##### TASK DATA #####

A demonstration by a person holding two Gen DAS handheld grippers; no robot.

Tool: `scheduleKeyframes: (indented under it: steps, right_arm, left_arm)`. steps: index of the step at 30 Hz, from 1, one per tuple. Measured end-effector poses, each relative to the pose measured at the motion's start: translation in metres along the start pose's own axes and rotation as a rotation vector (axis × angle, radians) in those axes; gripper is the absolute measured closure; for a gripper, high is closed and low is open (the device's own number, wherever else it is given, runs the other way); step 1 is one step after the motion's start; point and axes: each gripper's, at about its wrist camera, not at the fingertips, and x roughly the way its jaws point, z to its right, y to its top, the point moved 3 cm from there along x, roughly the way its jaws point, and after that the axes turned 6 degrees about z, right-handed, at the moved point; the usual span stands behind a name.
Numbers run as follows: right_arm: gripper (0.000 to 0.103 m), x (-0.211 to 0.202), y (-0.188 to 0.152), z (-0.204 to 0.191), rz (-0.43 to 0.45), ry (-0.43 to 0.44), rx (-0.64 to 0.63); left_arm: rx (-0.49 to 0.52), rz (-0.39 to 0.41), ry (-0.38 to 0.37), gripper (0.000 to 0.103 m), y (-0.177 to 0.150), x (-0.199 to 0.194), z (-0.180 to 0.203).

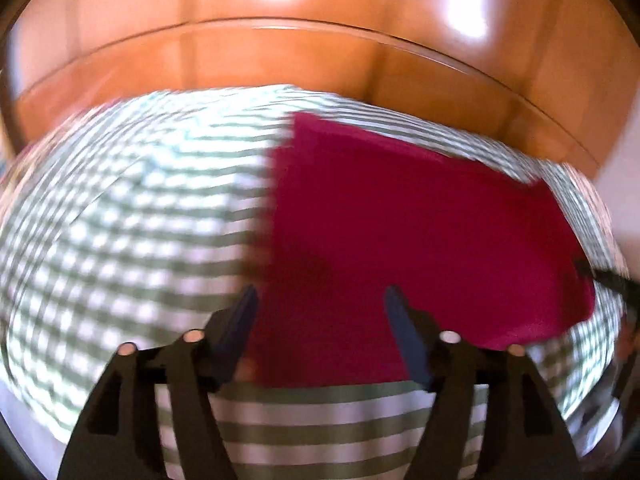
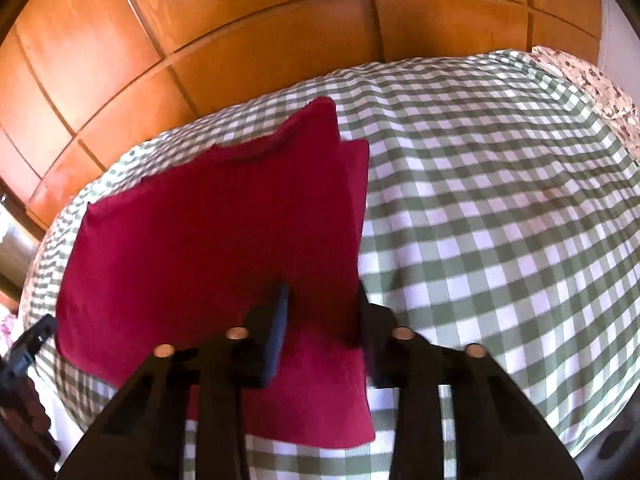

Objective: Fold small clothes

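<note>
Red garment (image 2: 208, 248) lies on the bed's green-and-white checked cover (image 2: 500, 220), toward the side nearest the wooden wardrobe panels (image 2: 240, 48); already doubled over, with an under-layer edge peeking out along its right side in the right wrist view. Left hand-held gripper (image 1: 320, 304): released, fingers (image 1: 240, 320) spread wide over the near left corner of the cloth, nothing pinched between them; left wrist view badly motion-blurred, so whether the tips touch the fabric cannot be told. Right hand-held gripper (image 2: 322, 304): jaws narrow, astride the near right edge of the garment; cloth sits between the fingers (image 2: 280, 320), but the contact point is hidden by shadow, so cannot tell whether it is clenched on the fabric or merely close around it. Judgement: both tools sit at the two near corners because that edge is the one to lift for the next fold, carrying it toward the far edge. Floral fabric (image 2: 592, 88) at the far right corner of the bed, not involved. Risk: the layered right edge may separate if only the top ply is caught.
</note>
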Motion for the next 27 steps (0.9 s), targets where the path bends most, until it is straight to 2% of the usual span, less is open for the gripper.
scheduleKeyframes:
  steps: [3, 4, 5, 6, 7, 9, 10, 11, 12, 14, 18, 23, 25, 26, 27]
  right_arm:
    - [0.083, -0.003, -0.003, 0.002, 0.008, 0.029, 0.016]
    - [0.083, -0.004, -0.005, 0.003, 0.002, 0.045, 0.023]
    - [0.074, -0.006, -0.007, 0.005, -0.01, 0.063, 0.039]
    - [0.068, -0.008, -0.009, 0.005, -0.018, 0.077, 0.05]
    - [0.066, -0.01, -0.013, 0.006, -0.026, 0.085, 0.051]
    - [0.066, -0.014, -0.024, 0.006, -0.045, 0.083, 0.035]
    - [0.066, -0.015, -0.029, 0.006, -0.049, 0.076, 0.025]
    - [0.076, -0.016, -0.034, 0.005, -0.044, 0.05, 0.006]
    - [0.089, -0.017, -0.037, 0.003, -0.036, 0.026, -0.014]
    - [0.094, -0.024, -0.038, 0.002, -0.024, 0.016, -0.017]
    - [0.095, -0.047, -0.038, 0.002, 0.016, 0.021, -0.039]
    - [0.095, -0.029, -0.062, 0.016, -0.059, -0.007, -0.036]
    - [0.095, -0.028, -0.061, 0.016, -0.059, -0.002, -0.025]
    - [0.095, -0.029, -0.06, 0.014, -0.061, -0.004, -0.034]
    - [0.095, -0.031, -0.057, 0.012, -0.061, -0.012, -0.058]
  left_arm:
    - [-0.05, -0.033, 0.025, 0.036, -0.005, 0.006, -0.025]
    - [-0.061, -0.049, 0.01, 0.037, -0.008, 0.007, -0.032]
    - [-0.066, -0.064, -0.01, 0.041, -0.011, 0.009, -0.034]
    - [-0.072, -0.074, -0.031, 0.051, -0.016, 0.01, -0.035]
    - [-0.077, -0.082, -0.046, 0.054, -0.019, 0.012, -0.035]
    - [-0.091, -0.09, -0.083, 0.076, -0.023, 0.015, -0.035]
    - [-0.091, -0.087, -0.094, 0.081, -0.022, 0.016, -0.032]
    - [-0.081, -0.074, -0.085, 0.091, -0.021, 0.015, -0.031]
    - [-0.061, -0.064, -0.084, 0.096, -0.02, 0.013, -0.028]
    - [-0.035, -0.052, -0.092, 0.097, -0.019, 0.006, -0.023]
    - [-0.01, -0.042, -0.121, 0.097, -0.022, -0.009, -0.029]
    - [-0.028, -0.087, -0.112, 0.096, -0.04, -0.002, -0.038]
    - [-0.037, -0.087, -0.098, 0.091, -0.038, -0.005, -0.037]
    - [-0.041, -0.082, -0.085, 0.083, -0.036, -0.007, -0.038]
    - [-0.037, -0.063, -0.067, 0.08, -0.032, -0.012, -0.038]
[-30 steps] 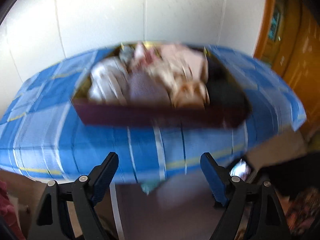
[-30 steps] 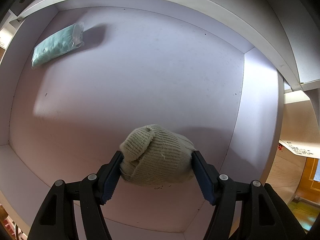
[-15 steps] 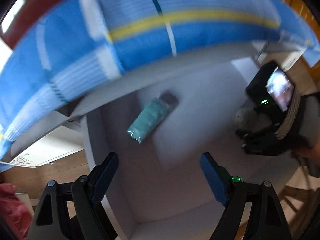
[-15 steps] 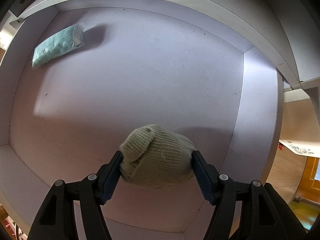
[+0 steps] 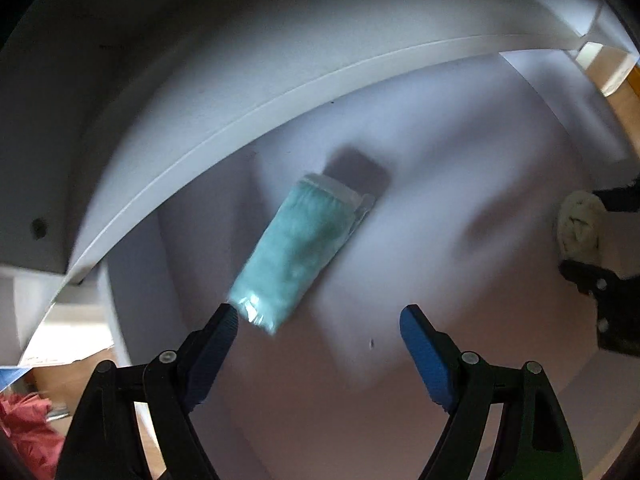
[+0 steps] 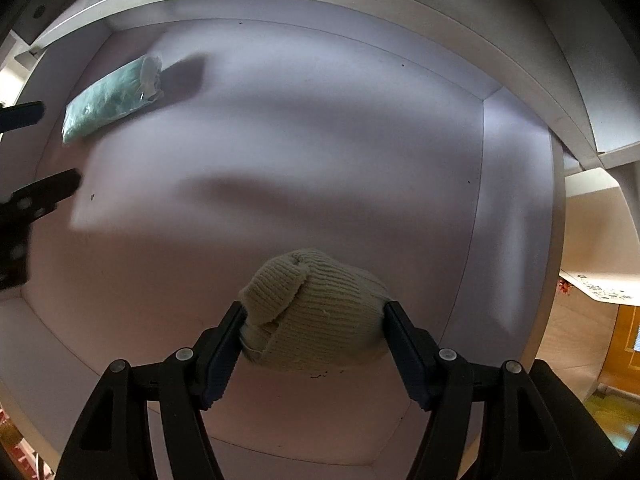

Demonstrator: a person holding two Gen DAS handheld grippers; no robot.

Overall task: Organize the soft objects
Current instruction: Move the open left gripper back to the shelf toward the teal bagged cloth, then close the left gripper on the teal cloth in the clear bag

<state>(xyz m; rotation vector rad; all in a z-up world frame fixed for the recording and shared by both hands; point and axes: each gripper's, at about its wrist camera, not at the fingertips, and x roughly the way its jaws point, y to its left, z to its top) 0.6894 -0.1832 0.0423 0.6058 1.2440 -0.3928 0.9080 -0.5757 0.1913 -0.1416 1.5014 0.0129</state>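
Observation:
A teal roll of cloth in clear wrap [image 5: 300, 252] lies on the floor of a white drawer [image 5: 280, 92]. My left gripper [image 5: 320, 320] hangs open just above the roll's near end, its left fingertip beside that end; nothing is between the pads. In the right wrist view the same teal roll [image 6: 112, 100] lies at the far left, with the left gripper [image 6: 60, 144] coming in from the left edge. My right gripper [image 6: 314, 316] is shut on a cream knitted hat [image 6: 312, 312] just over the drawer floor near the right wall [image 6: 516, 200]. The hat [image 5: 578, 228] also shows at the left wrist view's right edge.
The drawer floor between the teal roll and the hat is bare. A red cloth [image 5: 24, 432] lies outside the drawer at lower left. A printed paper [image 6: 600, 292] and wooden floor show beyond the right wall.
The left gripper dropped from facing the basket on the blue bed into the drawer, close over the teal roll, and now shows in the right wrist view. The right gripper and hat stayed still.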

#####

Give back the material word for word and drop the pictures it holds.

# THE COMPLETED TASK
A demonstration by a person holding two Gen DAS handheld grippers; no robot.

Tool: `scheduleKeyframes: (indented under it: steps, right_arm, left_arm)`. steps: index of the step at 30 Hz, from 1, one per tuple. Measured end-effector poses, each relative to the pose measured at the motion's start: translation in metres along the start pose's own axes and rotation as a rotation vector (axis × angle, radians) in those axes; gripper is the absolute measured closure; for a gripper, high is closed and low is open (the device's own number, wherever else it is given, runs the other way); step 1 is one step after the motion's start; point and axes: each gripper's, at about its wrist camera, not at the fingertips, and x roughly the way its jaws point, z to its right, y to its top, the point moved 3 cm from there along x, roughly the way its jaws point, and after that the axes turned 6 degrees about z, right-handed, at the moved point; the usual span stands behind a name.
Numbers run as follows: right_arm: gripper (0.000 to 0.103 m), x (-0.211 to 0.202), y (-0.188 to 0.152), z (-0.204 to 0.191), rz (-0.43 to 0.45), ry (-0.43 to 0.44), rx (-0.64 to 0.63); left_arm: rx (-0.49 to 0.52), rz (-0.39 to 0.41), ry (-0.38 to 0.37), gripper (0.000 to 0.103 m), y (-0.177 to 0.150), x (-0.199 to 0.194), z (-0.180 to 0.203).


Objective: Fold small clothes

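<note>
Red garment (image 2: 208, 248) lies on the bed's green-and-white checked cover (image 2: 500, 220), toward the side nearest the wooden wardrobe panels (image 2: 240, 48); already doubled over, with an under-layer edge peeking out along its right side in the right wrist view. Left hand-held gripper (image 1: 320, 304): released, fingers (image 1: 240, 320) spread wide over the near left corner of the cloth, nothing pinched between them; left wrist view badly motion-blurred, so whether the tips touch the fabric cannot be told. Right hand-held gripper (image 2: 322, 304): jaws narrow, astride the near right edge of the garment; cloth sits between the fingers (image 2: 280, 320), but the contact point is hidden by shadow, so cannot tell whether it is clenched on the fabric or merely close around it. Judgement: both tools sit at the two near corners because that edge is the one to lift for the next fold, carrying it toward the far edge. Floral fabric (image 2: 592, 88) at the far right corner of the bed, not involved. Risk: the layered right edge may separate if only the top ply is caught.
</note>
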Motion for the next 27 steps (0.9 s), targets where the path bends most, until it is straight to 2% of the usual span, less is open for the gripper.
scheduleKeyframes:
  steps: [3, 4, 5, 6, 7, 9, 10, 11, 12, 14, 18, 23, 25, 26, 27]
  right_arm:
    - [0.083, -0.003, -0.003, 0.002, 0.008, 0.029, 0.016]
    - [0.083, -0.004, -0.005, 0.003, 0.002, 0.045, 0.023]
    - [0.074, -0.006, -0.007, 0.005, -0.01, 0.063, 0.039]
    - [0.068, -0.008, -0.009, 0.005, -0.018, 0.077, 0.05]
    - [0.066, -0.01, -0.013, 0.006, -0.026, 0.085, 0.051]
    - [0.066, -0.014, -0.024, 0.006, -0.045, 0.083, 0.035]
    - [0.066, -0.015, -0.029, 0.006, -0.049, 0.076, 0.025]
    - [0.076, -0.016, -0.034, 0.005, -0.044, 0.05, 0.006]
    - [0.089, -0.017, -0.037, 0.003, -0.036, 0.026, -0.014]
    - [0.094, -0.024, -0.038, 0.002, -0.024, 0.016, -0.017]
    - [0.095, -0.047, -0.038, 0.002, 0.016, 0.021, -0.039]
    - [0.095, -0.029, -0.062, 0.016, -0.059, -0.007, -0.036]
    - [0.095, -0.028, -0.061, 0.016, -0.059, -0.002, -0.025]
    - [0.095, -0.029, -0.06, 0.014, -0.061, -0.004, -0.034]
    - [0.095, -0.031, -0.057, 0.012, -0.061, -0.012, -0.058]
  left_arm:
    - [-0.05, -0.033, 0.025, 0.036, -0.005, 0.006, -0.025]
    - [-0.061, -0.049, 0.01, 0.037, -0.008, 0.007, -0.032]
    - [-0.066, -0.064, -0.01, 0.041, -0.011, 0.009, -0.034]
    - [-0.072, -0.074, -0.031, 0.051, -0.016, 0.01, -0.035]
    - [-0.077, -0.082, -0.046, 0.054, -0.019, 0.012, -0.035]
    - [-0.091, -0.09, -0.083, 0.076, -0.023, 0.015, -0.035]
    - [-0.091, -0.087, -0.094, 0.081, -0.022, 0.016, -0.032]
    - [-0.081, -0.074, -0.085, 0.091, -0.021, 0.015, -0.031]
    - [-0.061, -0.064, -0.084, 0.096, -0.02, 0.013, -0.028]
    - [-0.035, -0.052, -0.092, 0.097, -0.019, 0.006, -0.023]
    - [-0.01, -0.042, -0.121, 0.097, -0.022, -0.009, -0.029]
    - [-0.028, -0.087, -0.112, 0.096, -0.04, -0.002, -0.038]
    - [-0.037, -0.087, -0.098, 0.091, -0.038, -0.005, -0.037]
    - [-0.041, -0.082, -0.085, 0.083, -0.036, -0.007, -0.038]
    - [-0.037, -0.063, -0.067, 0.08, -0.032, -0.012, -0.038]
[-30 steps] 
[-30 steps] 
[-15 steps] 
[-15 steps] 
[+0 steps] 
[+0 steps] 

Demonstrator: a person holding two Gen DAS handheld grippers; no robot.

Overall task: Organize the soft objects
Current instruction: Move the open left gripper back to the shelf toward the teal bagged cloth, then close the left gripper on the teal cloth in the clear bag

<state>(xyz m; rotation vector rad; all in a z-up world frame fixed for the recording and shared by both hands; point and axes: each gripper's, at about its wrist camera, not at the fingertips, and x roughly the way its jaws point, y to its left, z to its top) 0.6894 -0.1832 0.0423 0.6058 1.2440 -0.3928 0.9080 -0.5757 0.1913 -0.1416 1.5014 0.0129</state>
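Observation:
A teal roll of cloth in clear wrap [image 5: 300, 252] lies on the floor of a white drawer [image 5: 280, 92]. My left gripper [image 5: 320, 320] hangs open just above the roll's near end, its left fingertip beside that end; nothing is between the pads. In the right wrist view the same teal roll [image 6: 112, 100] lies at the far left, with the left gripper [image 6: 60, 144] coming in from the left edge. My right gripper [image 6: 314, 316] is shut on a cream knitted hat [image 6: 312, 312] just over the drawer floor near the right wall [image 6: 516, 200]. The hat [image 5: 578, 228] also shows at the left wrist view's right edge.
The drawer floor between the teal roll and the hat is bare. A red cloth [image 5: 24, 432] lies outside the drawer at lower left. A printed paper [image 6: 600, 292] and wooden floor show beyond the right wall.
The left gripper dropped from facing the basket on the blue bed into the drawer, close over the teal roll, and now shows in the right wrist view. The right gripper and hat stayed still.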

That finishes the exercise.